Exercise details →
Copy all data exactly. Skip pictures.

Raw data →
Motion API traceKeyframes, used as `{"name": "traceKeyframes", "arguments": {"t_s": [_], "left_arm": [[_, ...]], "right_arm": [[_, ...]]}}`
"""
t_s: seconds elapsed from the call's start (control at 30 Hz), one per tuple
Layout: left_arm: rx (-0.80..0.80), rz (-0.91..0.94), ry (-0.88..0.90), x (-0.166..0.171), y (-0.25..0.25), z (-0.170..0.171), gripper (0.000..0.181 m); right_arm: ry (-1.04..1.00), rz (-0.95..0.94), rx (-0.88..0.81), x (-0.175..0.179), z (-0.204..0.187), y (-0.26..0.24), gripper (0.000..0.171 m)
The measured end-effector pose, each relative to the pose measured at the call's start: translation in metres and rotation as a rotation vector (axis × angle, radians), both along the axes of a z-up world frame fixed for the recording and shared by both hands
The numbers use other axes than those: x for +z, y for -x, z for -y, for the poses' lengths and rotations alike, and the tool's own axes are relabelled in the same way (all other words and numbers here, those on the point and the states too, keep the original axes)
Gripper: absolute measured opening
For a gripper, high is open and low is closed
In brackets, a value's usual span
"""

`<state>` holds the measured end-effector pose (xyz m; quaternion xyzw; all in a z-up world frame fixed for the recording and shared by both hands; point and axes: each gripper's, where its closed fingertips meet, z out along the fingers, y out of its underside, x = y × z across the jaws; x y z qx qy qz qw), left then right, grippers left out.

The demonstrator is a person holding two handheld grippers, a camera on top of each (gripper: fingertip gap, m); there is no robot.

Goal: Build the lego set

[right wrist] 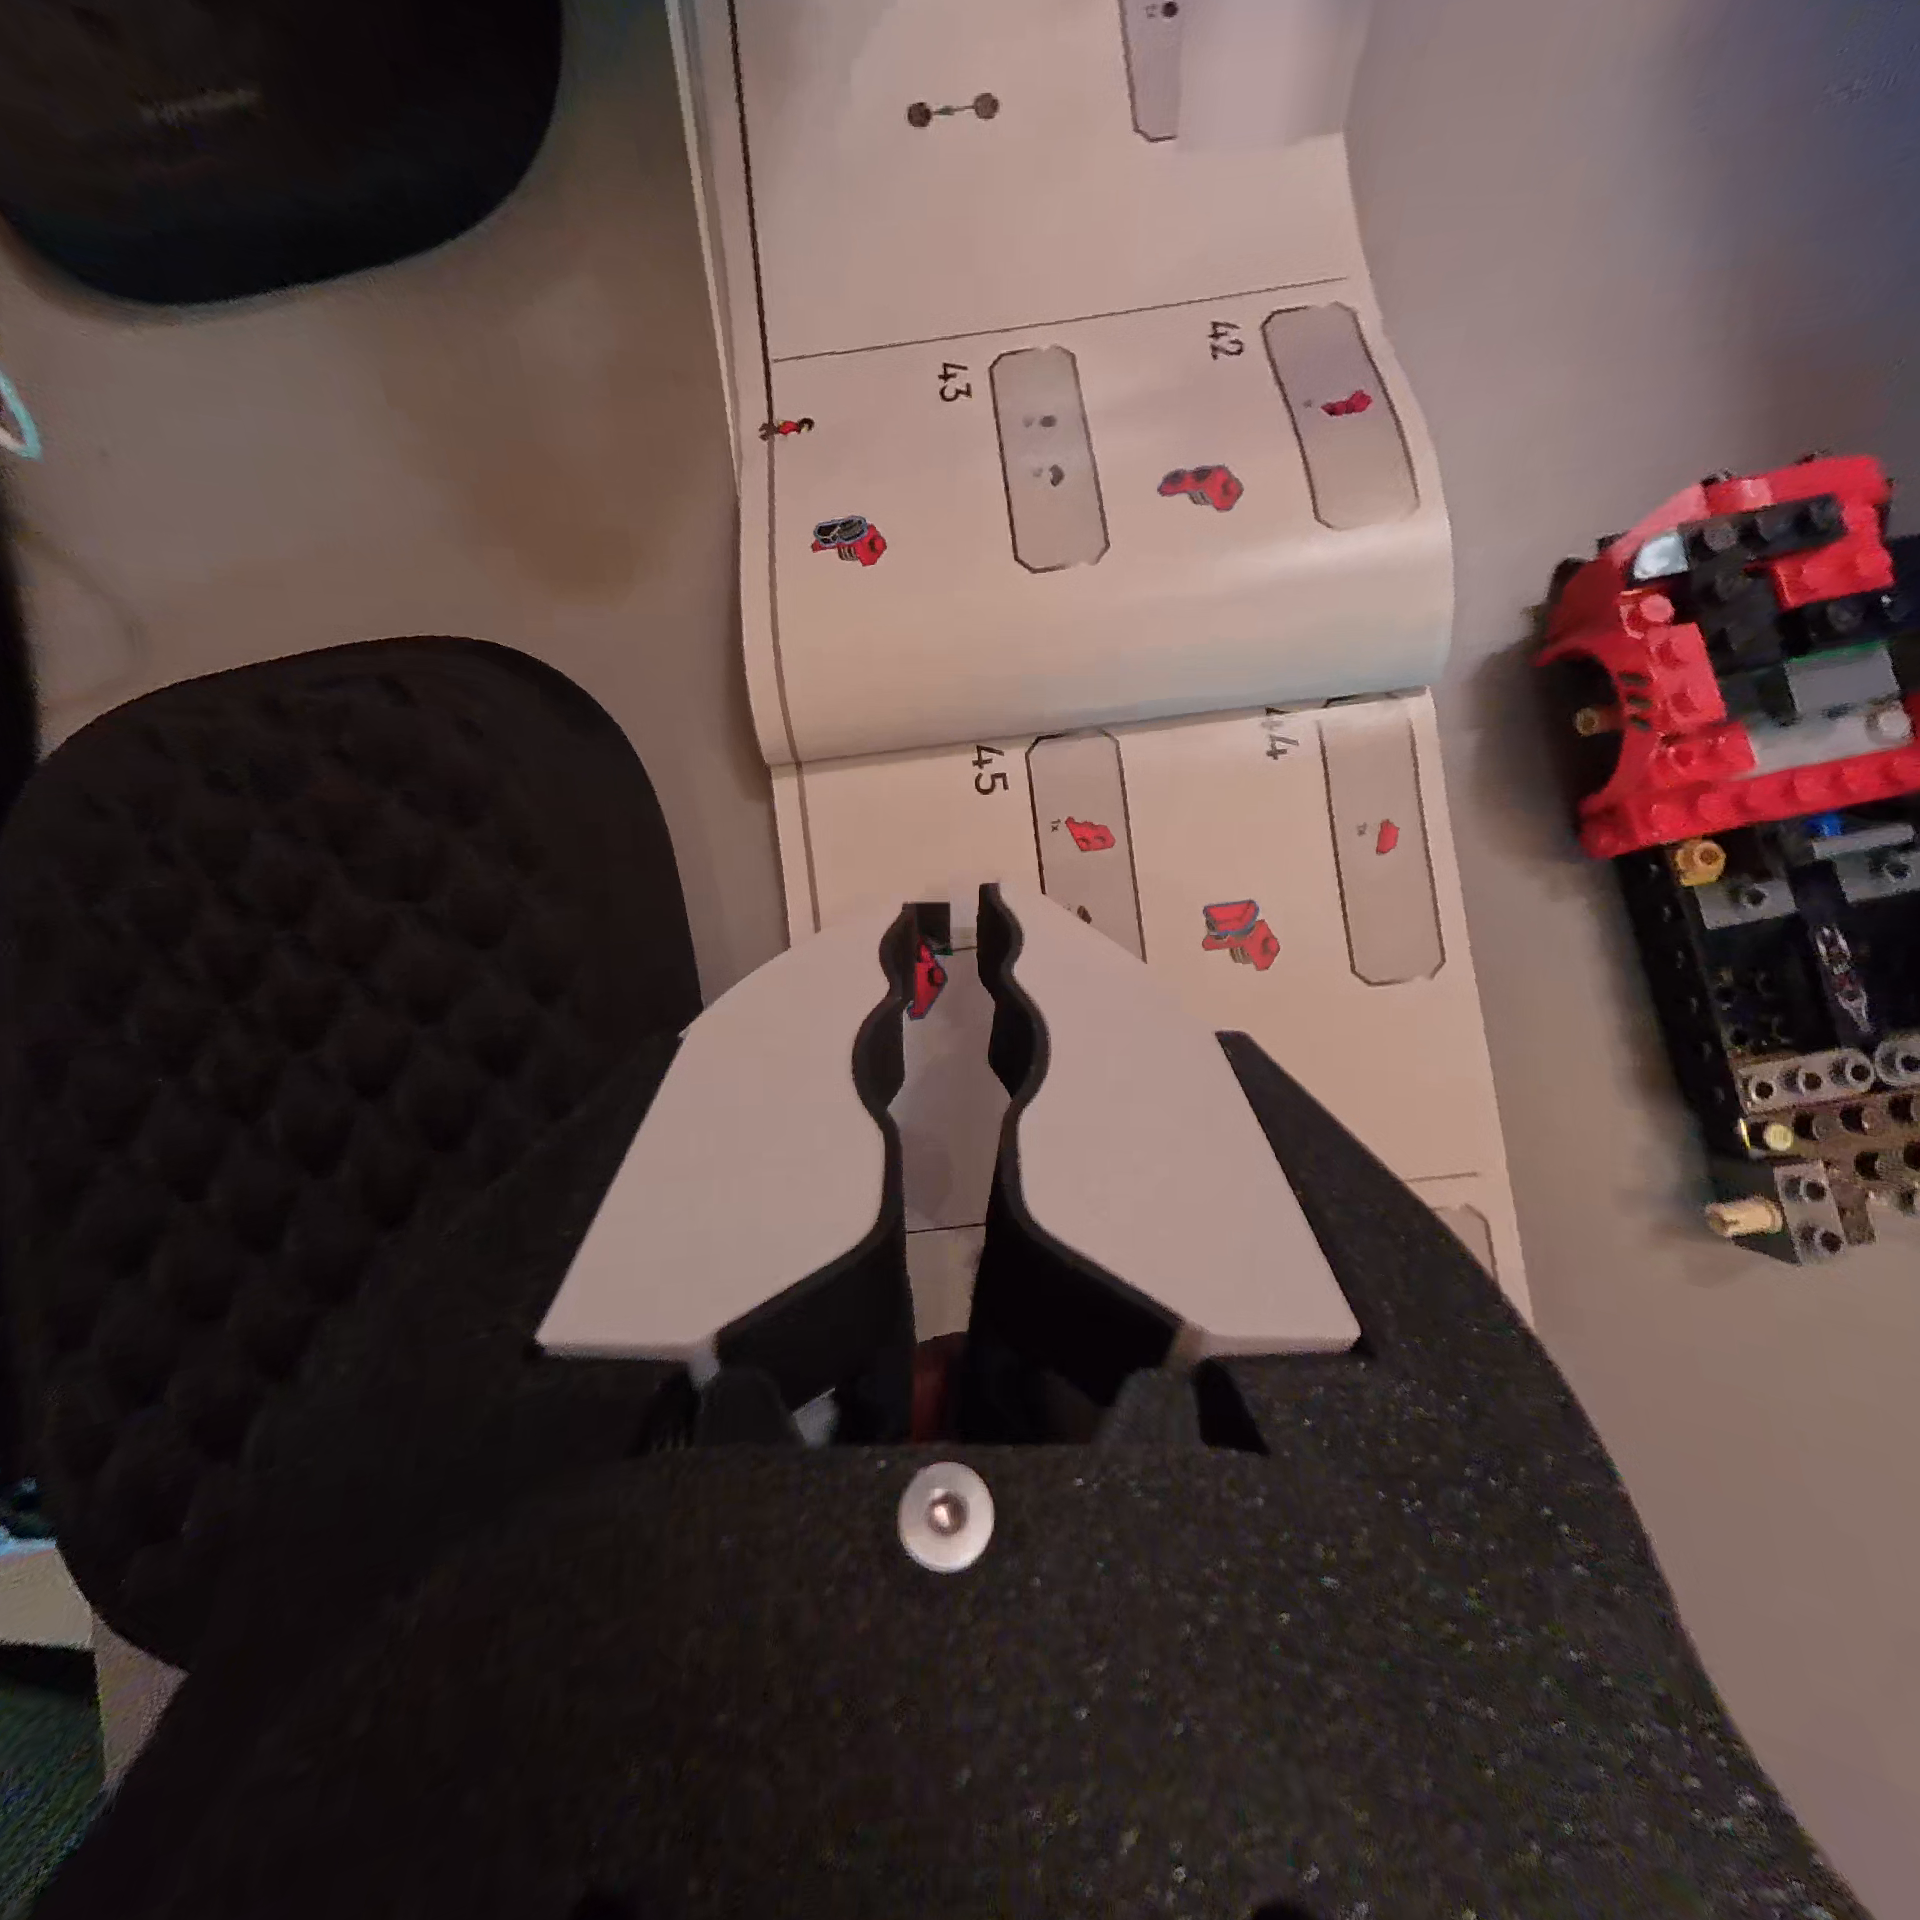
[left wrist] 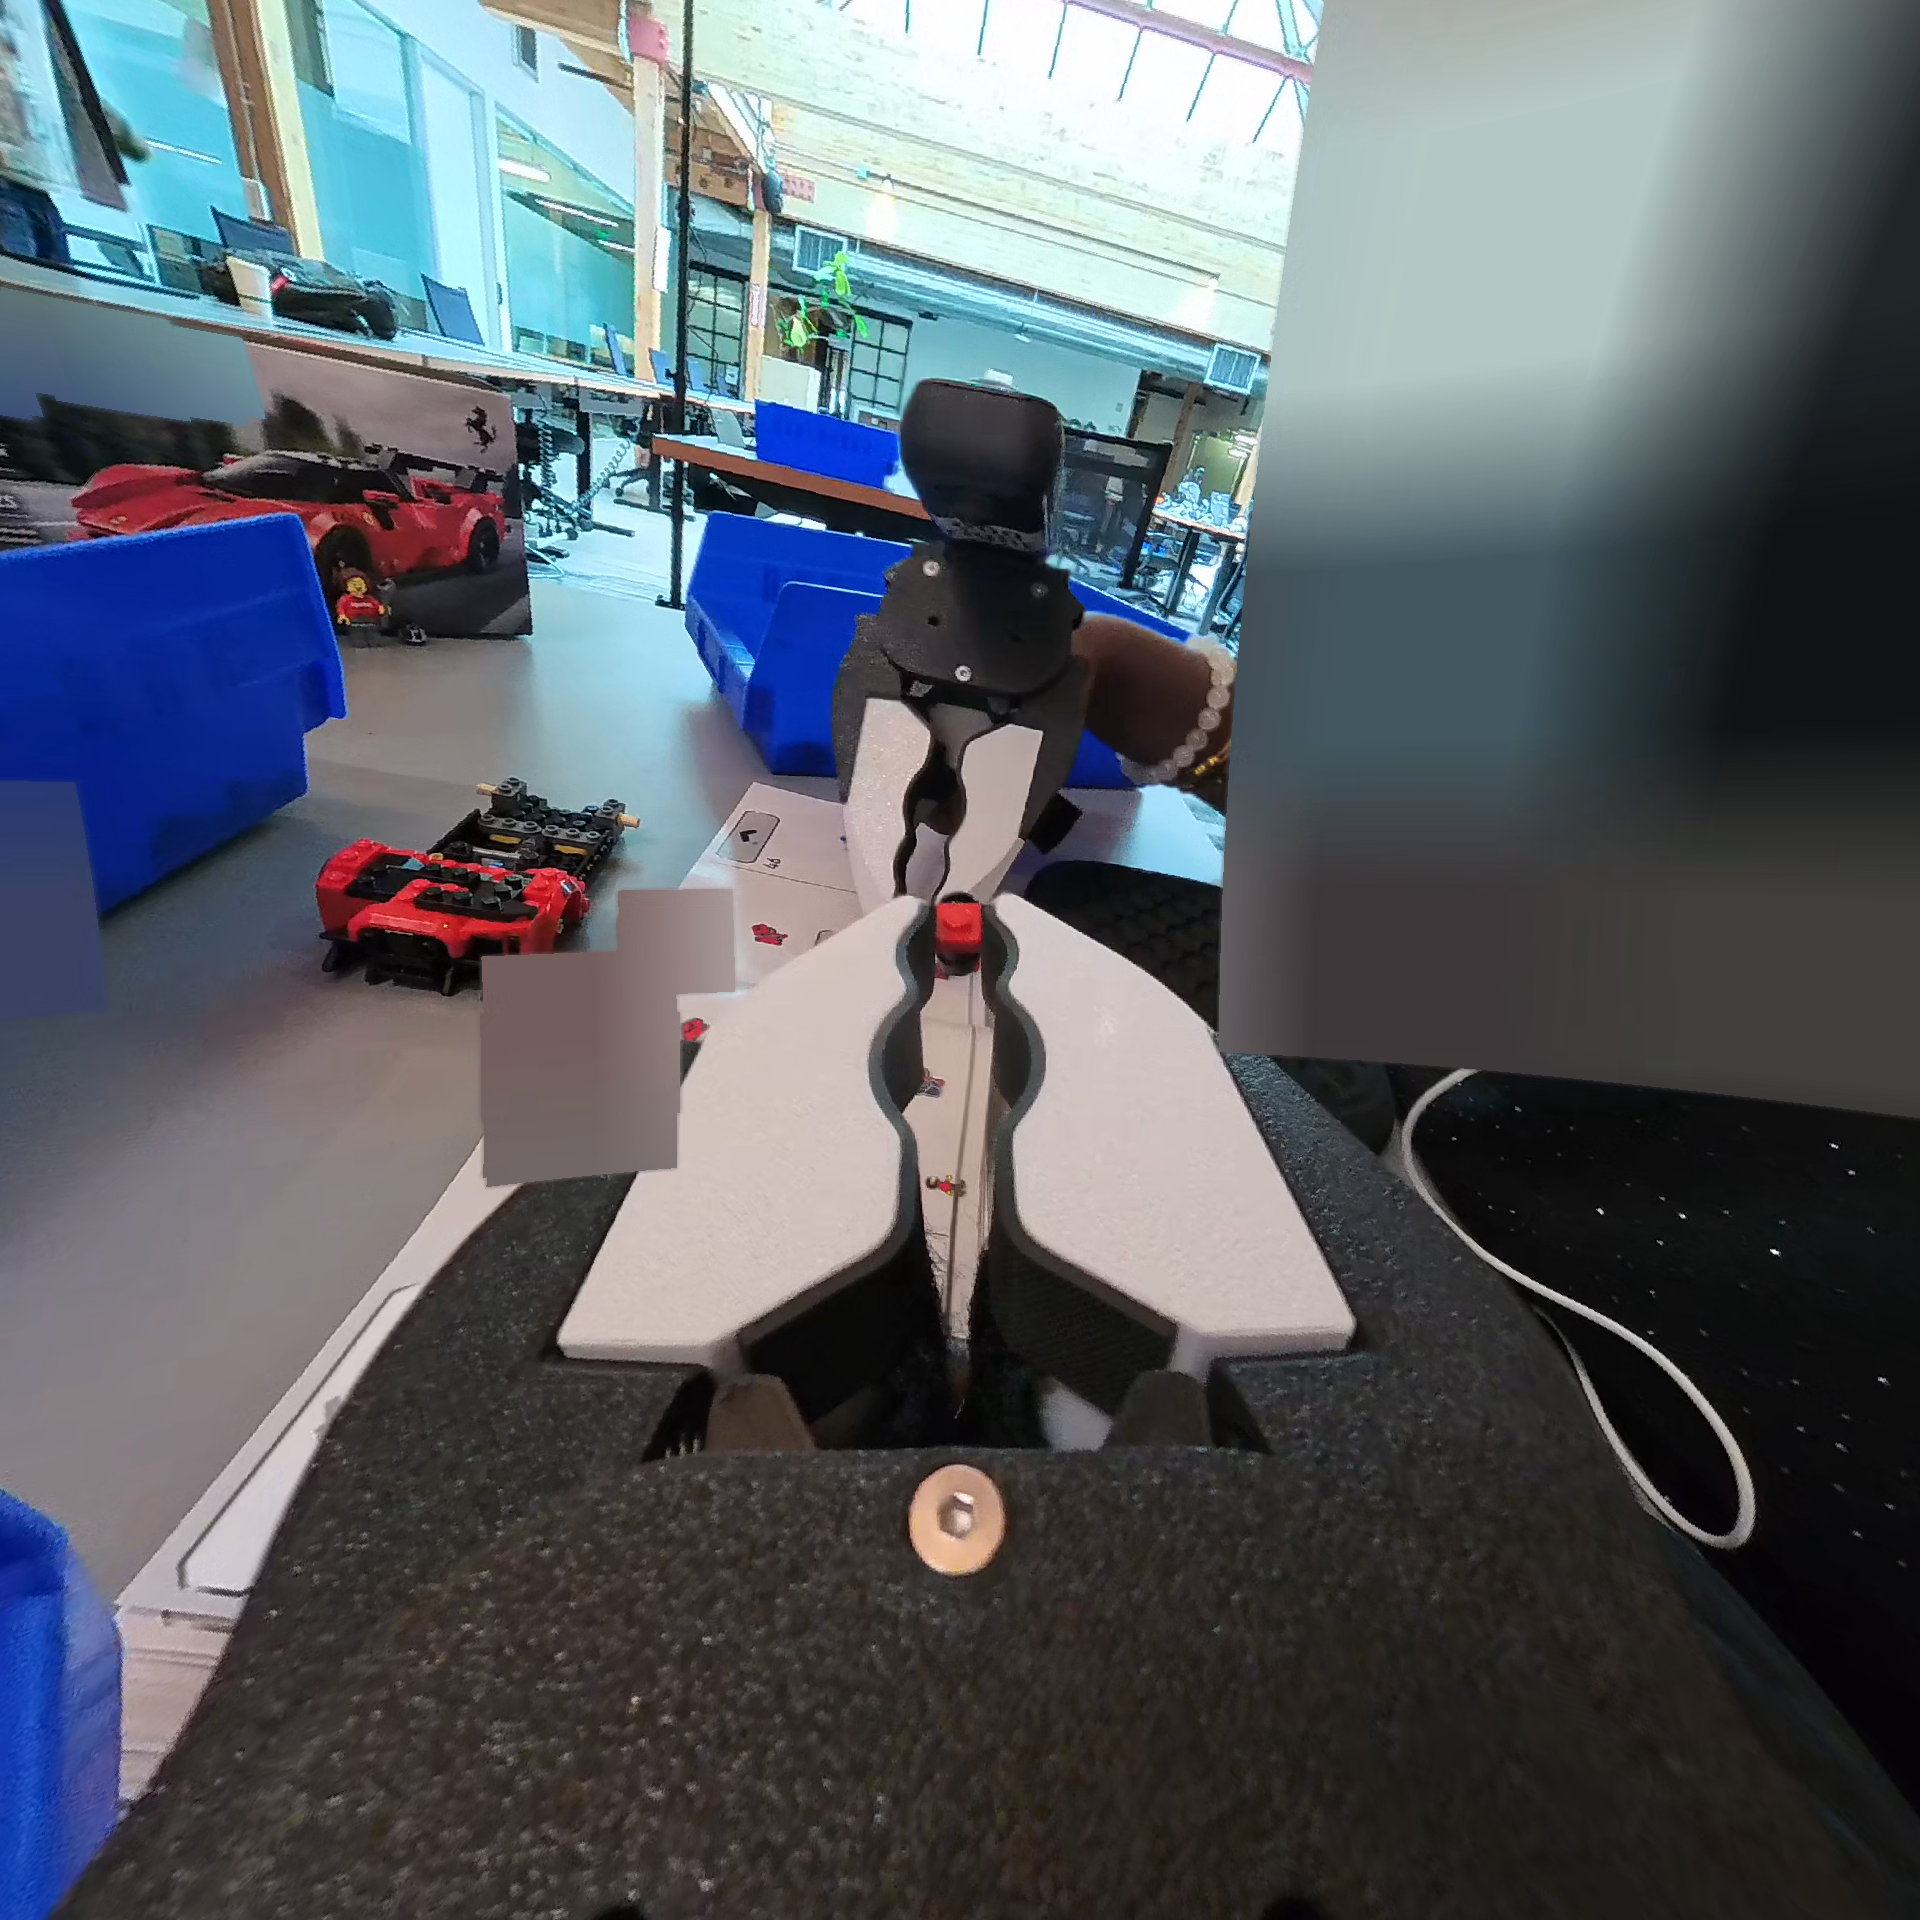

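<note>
My left gripper (left wrist: pixel 956 912) is shut on a small red lego piece (left wrist: pixel 956 930), held above the open instruction booklet (left wrist: pixel 790 842). My right gripper (left wrist: pixel 940 888) points down just behind that piece, held by a hand with a bead bracelet. In the right wrist view the right gripper (right wrist: pixel 961 906) hangs over the booklet (right wrist: pixel 1091 623), its jaws a narrow gap apart, with a small black piece (right wrist: pixel 932 916) at the tip of one finger. The half-built red and black car (left wrist: pixel 457 914) lies on the grey table to the left; it also shows in the right wrist view (right wrist: pixel 1766 810).
Blue bins stand at the left (left wrist: pixel 156 707) and at the back (left wrist: pixel 769 644). The set's box (left wrist: pixel 395 488) stands behind the car. A black quilted pad (right wrist: pixel 312 1091) lies beside the booklet. A white cable (left wrist: pixel 1610 1382) runs at the right. Some 15 centimetres of space lies between my two pairs of fingers.
</note>
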<state>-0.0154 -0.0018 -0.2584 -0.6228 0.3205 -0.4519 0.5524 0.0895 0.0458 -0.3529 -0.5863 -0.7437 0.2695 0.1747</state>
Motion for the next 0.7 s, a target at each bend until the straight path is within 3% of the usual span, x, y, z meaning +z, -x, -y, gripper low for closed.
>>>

Answer for the task →
Motion API traceKeyframes, used as `{"name": "traceKeyframes", "arguments": {"t_s": [_], "left_arm": [[_, ...]], "right_arm": [[_, ...]]}}`
"""
t_s: seconds elapsed from the call's start (control at 30 Hz), one per tuple
Layout: left_arm: rx (-0.80..0.80), rz (-0.91..0.94), ry (-0.88..0.90), x (-0.166..0.171), y (-0.25..0.25), z (-0.170..0.171), gripper (0.000..0.181 m); right_arm: ry (-1.04..1.00), rz (-0.95..0.94), rx (-0.88..0.81), x (-0.175..0.179), z (-0.204..0.187), y (-0.26..0.24), gripper (0.000..0.171 m)
The measured end-effector pose, each relative to the pose measured at the call's start: translation in metres and rotation as a rotation vector (axis × angle, radians), both along the axes of a z-up world frame fixed for the recording and shared by both hands
The numbers use other axes than those: x for +z, y for -x, z for -y, for the poses' lengths and rotations alike, and the tool's own axes are relabelled in the same way (all other words and numbers here, those on the point and the states too, keep the original axes)
Gripper: absolute measured opening
For a gripper, high is open and low is closed
In brackets, a value's usual span
"""

`<state>` holds the measured end-effector pose (xyz m; quaternion xyzw; all in a z-up world frame fixed for the recording and shared by both hands; point and axes: each gripper's, where its closed fingertips meet, z out along the fingers, y out of its underside, x = y × z across the jaws; x y z qx qy qz qw), left then right, grippers left out.

The demonstrator is a person holding two handheld grippers, a camera on top of each (gripper: fingertip gap, m); there is no robot.

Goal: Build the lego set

[right wrist] 
[left wrist] 

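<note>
My left gripper (left wrist: pixel 956 912) is shut on a small red lego piece (left wrist: pixel 956 930), held above the open instruction booklet (left wrist: pixel 790 842). My right gripper (left wrist: pixel 940 888) points down just behind that piece, held by a hand with a bead bracelet. In the right wrist view the right gripper (right wrist: pixel 961 906) hangs over the booklet (right wrist: pixel 1091 623), its jaws a narrow gap apart, with a small black piece (right wrist: pixel 932 916) at the tip of one finger. The half-built red and black car (left wrist: pixel 457 914) lies on the grey table to the left; it also shows in the right wrist view (right wrist: pixel 1766 810).
Blue bins stand at the left (left wrist: pixel 156 707) and at the back (left wrist: pixel 769 644). The set's box (left wrist: pixel 395 488) stands behind the car. A black quilted pad (right wrist: pixel 312 1091) lies beside the booklet. A white cable (left wrist: pixel 1610 1382) runs at the right. Some 15 centimetres of space lies between my two pairs of fingers.
</note>
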<state>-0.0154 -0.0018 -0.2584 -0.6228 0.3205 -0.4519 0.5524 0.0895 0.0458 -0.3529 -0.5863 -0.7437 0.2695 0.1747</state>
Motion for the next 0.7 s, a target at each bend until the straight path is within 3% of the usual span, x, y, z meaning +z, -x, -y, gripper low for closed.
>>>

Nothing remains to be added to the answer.